WHAT THIS TASK INVOLVES
Reproduce the records below exactly, with nothing altered.

Dataset records:
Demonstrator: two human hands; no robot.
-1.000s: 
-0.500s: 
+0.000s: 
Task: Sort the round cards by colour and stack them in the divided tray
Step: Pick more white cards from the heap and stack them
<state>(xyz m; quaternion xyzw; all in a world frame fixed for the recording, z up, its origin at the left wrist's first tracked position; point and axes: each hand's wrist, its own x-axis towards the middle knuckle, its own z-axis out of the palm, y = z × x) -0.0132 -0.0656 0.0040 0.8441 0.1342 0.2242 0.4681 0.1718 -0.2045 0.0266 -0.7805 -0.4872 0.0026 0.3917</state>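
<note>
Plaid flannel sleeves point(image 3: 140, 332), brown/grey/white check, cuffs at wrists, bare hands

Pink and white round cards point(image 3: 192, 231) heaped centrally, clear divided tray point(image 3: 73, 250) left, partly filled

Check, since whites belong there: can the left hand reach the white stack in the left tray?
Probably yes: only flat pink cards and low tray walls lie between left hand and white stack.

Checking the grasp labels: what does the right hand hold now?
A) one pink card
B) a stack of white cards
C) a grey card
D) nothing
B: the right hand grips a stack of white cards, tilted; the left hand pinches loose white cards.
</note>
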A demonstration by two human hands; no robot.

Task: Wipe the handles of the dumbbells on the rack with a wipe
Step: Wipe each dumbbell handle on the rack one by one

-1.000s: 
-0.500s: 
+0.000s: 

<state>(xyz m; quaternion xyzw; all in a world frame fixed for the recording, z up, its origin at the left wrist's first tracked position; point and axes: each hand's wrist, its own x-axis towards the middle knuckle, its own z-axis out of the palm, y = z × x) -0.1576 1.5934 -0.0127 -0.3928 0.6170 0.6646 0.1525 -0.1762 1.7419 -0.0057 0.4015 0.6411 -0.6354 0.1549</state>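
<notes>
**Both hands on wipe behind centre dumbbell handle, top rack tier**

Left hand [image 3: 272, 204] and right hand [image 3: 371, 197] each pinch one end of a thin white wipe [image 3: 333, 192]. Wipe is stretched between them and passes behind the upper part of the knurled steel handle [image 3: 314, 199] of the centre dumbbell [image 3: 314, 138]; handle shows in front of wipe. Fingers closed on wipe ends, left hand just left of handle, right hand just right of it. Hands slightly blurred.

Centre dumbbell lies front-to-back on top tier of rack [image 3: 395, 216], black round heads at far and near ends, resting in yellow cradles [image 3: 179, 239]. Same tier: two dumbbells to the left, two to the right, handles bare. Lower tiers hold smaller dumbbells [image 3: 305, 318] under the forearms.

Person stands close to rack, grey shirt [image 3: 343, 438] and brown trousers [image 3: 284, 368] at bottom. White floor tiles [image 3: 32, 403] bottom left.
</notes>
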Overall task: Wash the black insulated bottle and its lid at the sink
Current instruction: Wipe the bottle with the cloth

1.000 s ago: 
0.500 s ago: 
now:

YOUR RESPONSE
Demonstrator: two human hands; no robot.
-1.000s: 
-0.500s: 
+0.000s: 
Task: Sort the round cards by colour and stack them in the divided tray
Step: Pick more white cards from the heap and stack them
<state>(xyz m; quaternion xyzw; all in a world frame fixed for the recording, z up, its origin at the left wrist's first tracked position; point and axes: each hand's wrist, its own x-axis towards the middle knuckle, its own z-axis out of the palm, y = z × x) -0.0132 -0.0656 0.0040 0.8441 0.1342 0.2242 0.4681 0.1718 -0.2045 0.0266 -0.7805 -0.4872 0.0026 0.3917</state>
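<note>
Plaid flannel sleeves point(image 3: 140, 332), brown/grey/white check, cuffs at wrists, bare hands

Pink and white round cards point(image 3: 192, 231) heaped centrally, clear divided tray point(image 3: 73, 250) left, partly filled

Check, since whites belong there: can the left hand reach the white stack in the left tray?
Probably yes: only flat pink cards and low tray walls lie between left hand and white stack.

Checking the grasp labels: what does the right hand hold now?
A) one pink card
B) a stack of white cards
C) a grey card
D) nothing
B: the right hand grips a stack of white cards, tilted; the left hand pinches loose white cards.
</note>
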A demonstration by two human hands; no robot.

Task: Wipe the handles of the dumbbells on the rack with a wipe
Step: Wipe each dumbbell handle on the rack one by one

-1.000s: 
-0.500s: 
+0.000s: 

<state>(xyz m; quaternion xyzw; all in a world frame fixed for the recording, z up, its origin at the left wrist's first tracked position; point and axes: each hand's wrist, its own x-axis towards the middle knuckle, its own z-axis out of the palm, y = z × x) -0.1576 1.5934 -0.0127 -0.3928 0.6170 0.6646 0.1525 -0.1762 1.7419 -0.0057 0.4015 0.6411 -0.6354 0.1549</state>
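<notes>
**Both hands on wipe behind centre dumbbell handle, top rack tier**

Left hand [image 3: 272, 204] and right hand [image 3: 371, 197] each pinch one end of a thin white wipe [image 3: 333, 192]. Wipe is stretched between them and passes behind the upper part of the knurled steel handle [image 3: 314, 199] of the centre dumbbell [image 3: 314, 138]; handle shows in front of wipe. Fingers closed on wipe ends, left hand just left of handle, right hand just right of it. Hands slightly blurred.

Centre dumbbell lies front-to-back on top tier of rack [image 3: 395, 216], black round heads at far and near ends, resting in yellow cradles [image 3: 179, 239]. Same tier: two dumbbells to the left, two to the right, handles bare. Lower tiers hold smaller dumbbells [image 3: 305, 318] under the forearms.

Person stands close to rack, grey shirt [image 3: 343, 438] and brown trousers [image 3: 284, 368] at bottom. White floor tiles [image 3: 32, 403] bottom left.
</notes>
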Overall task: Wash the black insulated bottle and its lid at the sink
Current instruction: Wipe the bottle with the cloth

1.000 s ago: 
0.500 s ago: 
now:

Nothing more belongs to this answer.